By convention, the polarization of light is described by specifying the direction of the wave's electric field. When light travels in free space, in most cases it propagates as a transverse wave—the polarization is perpendicular to the wave's direction of travel. In this case, the electric field may be oriented in a single direction (linear polarization), or it may rotate as the wave travels (circular or elliptical polarization). In the latter cases, the oscillations can rotate rightward or leftward in the direction of travel, and which of those two rotations is present in a wave is called the wave's chirality or handedness. In general the polarization of an electromagnetic (EM) wave is a complex issue.

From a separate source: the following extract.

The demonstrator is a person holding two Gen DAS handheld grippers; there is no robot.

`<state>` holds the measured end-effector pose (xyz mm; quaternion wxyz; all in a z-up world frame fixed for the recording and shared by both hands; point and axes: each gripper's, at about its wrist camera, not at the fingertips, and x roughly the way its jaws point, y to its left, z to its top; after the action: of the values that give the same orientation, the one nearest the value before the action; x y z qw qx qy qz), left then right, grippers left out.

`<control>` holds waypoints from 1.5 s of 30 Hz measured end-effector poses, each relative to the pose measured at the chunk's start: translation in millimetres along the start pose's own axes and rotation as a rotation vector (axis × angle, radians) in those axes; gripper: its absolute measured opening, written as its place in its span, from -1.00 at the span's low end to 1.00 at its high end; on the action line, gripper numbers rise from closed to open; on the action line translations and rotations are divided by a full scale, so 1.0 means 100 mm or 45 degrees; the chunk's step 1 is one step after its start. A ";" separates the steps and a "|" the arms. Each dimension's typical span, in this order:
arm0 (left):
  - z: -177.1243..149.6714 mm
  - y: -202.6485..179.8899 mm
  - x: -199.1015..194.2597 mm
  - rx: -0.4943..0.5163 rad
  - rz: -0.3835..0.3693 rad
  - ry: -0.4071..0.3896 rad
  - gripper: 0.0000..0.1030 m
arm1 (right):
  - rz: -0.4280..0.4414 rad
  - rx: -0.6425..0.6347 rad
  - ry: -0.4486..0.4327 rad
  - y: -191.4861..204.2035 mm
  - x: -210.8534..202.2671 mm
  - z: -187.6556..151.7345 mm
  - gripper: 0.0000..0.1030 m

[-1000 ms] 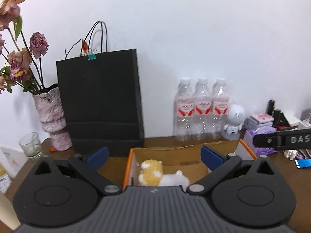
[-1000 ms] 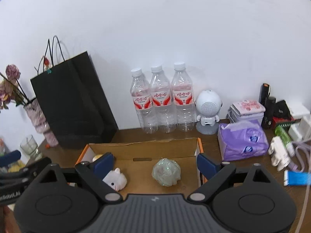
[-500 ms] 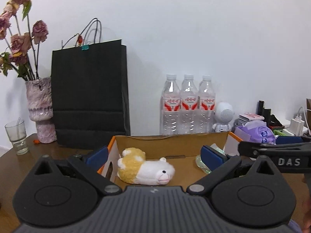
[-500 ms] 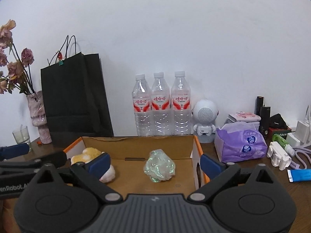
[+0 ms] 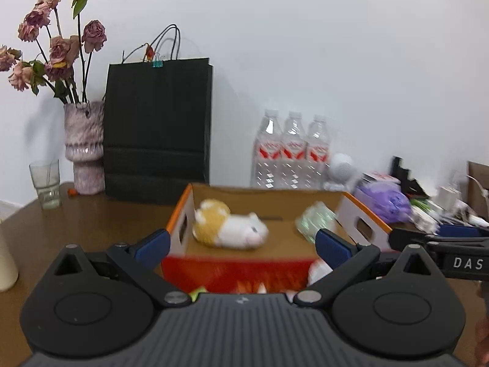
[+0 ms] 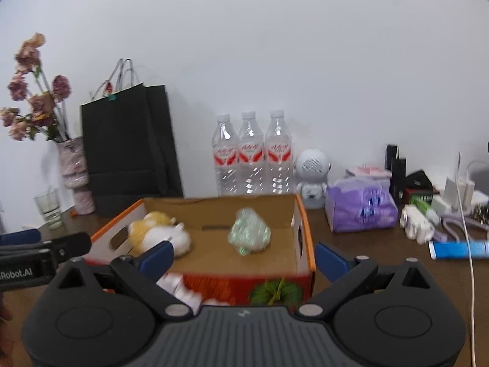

For instance in a waveguide such as an optical fiber, or for radially polarized beams in free space, the description of the wave's polarization is more complicated, as the fields can have longitudinal as well as transverse components. Such EM waves are either TM or hybrid modes.
For longitudinal waves such as sound waves in fluids, the direction of oscillation is by definition along the direction of travel, so there is no polarization. In a solid medium, however, sound waves can be transverse. In this case, the polarization is associated with the direction of the shear stress in the plane perpendicular to the propagation direction. This is important in seismology.
Polarization is significant in areas of science and technology dealing with wave propagation, such as optics, seismology, telecommunications and radar science. The polarization of light can be measured with a polarimeter.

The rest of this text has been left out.